I realized this might be one of the few instances where being compared to a group of juveniles was actually a compliment. “So what have you learned from your lectures and demonstrations that’s left you so inspired?”
They all began talking at once.
“… woozy from all the wines we tasted from the different regions of—”
“The more I sampled of the
brie
cheese, the less it tasted like old dirt, but the
Pont l’Eveque
—”
“… said I excelled at fields of flowers, but she thought I might be even better with nudes. We just need a model.”
“… tasted like a moldy sock even
with
the garlic cracker.”
“… started snoring through the slide presentation and …”
“… so surprised when she offered five-minute makeovers with sample-size products that she actually let us keep. My eyes look so much bigger with—”
“… been set on cremation since I paid your Grampa Sippel’s funeral expenses, but them Walt and Ed fellas was so convincin’ that I’m gettin’ a notion to order the Fisherman’s Retreat casket what’s got the eight-inch memory foam mattress on the inside and the authentic fiberglass fish scales on the outside. It’s an exact replica of the spotted bass what your grampa mounted forty years ago.”
As their chatter grew faster and louder, I let fly my signature ear- piercing whistle to restore order.
Ear-muffling ensued, followed by cussing and collective wincing.
“Thank you. Sounds like you’ve had a whirlwind day. Just one question.” My voice cracked as I choked out the word. “Nudes?”
“You’re all still here!” Jackie bounded onto the deck. “Fabulous! Now I don’t have to run around looking for you.” Pausing by the rail, she clapped her hands to cheer on the people who were trooping up the stairs behind her. “Quick like bunnies,” she encouraged as Margi, Osmond, Lucille, Helen, and Bernice popped into view and joined her.
There was only one thing wrong.
“Oh, my God!

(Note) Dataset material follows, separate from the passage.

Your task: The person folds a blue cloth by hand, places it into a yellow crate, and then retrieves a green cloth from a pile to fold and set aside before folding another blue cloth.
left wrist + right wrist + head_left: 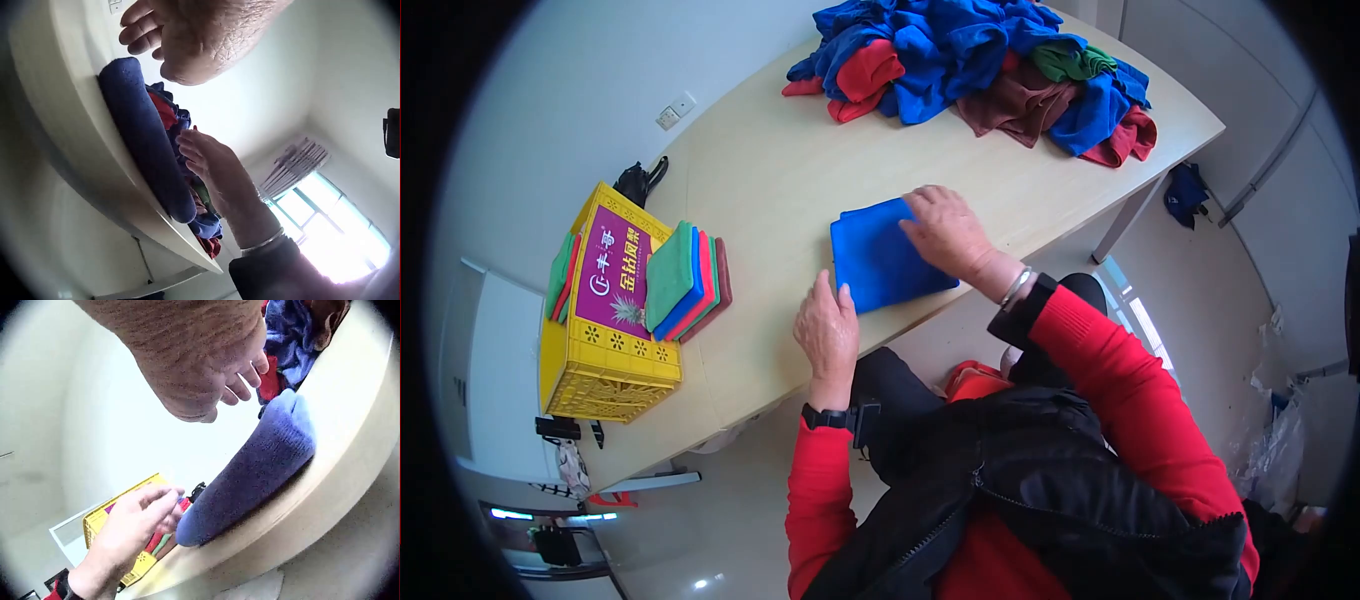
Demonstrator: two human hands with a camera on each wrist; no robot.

Why are they wearing cervical collars?”
I watched in horror as Osmond, Lucille, and Helen shuffled toward the canopy, backs stiff, chins elevated, heads immobilized. Springing to my feet, I grabbed several chairs from other tables and motioned the Dicks to help Lucille and Helen while I assisted Osmond. Seizing his elbow, I ushered him to the nearest chair and sat him down. “How did this happen? Did you reinjure your neck? Are you in pain?” A possible explanation struck me. “Please don’t tell me you were in the lounge doing the chicken dance again.”